Visits, for their part, can play an important role in enriching transnational connectivity in that they temporarily disrupt physical distance. Visits offer opportunities for cultural engagement and transmission, and for giving and receiving help and personal care (Krzyżowski and Mucha, 2014; Von Koppenfels et al., 2015). They also serve as focal points for shared kinship biographies (Mason, 2004). While physical co-presence may be important during emotionally stressful situations or at times of celebration, it is also needed in the everyday (Ryan et al., 2015; Urry, 2003). Visits may, however, also serve to concretise the implications of migration for relationships, including the realities of disconnection and being out of place (Lulle, 2014; Vermot, 2015).
The reciprocal nature of visiting and its impact on transnational relationships has not been extensively tackled in research (as one exception see Zickgraf, 2017).
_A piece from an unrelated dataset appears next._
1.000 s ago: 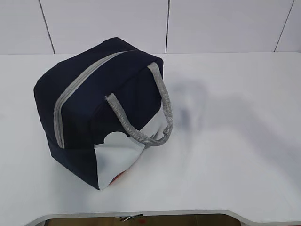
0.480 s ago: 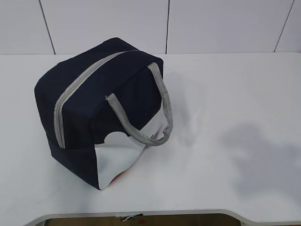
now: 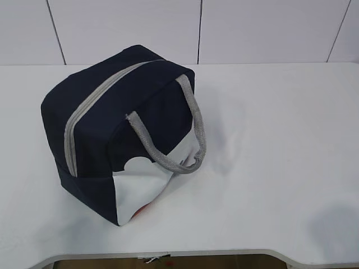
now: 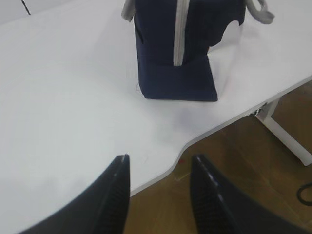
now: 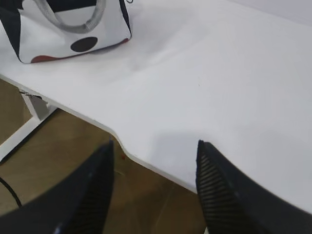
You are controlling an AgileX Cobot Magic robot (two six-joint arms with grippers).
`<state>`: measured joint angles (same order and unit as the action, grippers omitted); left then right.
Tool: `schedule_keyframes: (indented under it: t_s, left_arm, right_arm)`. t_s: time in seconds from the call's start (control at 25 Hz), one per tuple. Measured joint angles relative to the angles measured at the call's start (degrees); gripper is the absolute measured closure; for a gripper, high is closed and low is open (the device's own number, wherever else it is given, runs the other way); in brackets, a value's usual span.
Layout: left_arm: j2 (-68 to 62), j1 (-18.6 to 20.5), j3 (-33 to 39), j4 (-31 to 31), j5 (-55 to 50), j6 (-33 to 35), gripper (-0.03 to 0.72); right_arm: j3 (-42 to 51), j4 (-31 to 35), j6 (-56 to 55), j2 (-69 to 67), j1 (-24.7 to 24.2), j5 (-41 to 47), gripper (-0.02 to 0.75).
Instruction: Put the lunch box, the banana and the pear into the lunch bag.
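The navy lunch bag (image 3: pixel 112 129) stands on the white table (image 3: pixel 280 140) at the left, its grey zipper (image 3: pixel 92 103) running shut along the top and a grey handle (image 3: pixel 196 137) hanging over the white side panel. The bag (image 4: pixel 175 58) shows at the top of the left wrist view, far from my left gripper (image 4: pixel 161 158), which hangs open and empty over the table's front edge. My right gripper (image 5: pixel 155 144) is open and empty too, over the front edge, with the bag (image 5: pixel 73 34) far off at upper left. The lunch box, banana and pear are out of view. Neither arm shows in the exterior view.
A white panelled wall (image 3: pixel 252 28) stands behind the table. The front edge (image 4: pixel 165 175) curves inward, with brown floor below it. A white table leg (image 4: pixel 287 136) and a dark cable (image 4: pixel 304 192) lie under the table at the right.
A soft shadow on the right of the table has slid toward the near right corner. The bag has not moved.
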<state>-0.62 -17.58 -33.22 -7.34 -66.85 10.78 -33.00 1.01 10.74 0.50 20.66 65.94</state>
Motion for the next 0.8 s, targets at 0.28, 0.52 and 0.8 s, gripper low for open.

Many of the women encountered in Barcelona considered ICT connections insufficient in comparison with being able to concretely show and share different aspects of one’s life in migration. This became apparent if a non-migrant family member was able to visit, as happened in the case of Catalina, whose mother visited Barcelona: In the beginning (. . .) my mom was like: come back, come home, I’ll buy you the flight ticket so you can come back (. . .) And when I then stayed on, the very same year my mom came to visit, and it was so good because, of course, she saw the neighbourhood, she saw the house . . . The day she arrived, my boyfriend had booked us a table to go to have dinner (. . .) She in fact told me that it had been really important to know the people . . . We visited [Catalina’s workplace] (. . .) And so after that, no, not anymore any of that pressure of ‘I miss you’, you know. Of course, I miss her too, a lot, I mean, and when I feel bad the first thing I do is call her up, poor thing, and tell her everything, bla bla bla, we write each other emails and so on. (Catalina)
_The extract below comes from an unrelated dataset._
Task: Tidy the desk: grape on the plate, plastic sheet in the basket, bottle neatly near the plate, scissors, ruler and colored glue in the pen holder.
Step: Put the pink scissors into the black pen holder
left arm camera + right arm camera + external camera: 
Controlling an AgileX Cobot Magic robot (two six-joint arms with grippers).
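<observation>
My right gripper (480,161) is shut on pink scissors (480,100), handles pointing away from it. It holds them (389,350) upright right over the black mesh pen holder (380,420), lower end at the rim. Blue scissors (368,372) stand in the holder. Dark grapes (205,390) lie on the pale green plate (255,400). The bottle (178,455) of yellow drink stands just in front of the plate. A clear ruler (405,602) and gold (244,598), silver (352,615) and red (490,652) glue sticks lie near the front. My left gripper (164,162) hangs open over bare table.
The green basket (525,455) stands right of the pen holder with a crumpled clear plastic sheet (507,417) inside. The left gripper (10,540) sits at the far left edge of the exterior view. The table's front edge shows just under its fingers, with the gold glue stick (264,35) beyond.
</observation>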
Catalina’s description of the visit presents it as a compression of the family displays that help to build a concrete base upon which to reforge the relationship, which over the long haul has relied on telephone calls and emails. For Catalina the visit is a turning point, in that her mother, who hitherto has been worried and unsupportive, changes her attitude and no longer demands her return. Similarly, it alleviates any guilt Catalina might have felt over the previously repetitive, morally laden demands to return that she was not willing to comply with.
The quote reveals the importance of the mother’s constant emotional support for Catalina’s well-being. Their spontaneous connectivity is part of her regular contact keeping with her family, which Catalina discussed in her interviews. Their moments of sharing created a space for feeling, even dwelling on, nostalgia, and resulted, for example, in routine-like ‘Sundays of yearning’ (Kara, 2016: 234), thus also providing a display of temporal synchrony and shared routines (Thomas and Bailey, 2009). Finch (2007: 67) refers to displays as processes in which ‘individuals and groups of individuals, convey to each other and to relevant audiences that certain of their actions do constitute “doing family things” and thereby confirm that these relationships are “family” relationships’, and these regular bursts of yearning may be read as such, for example among the family members involved or for the researcher in the interview situation.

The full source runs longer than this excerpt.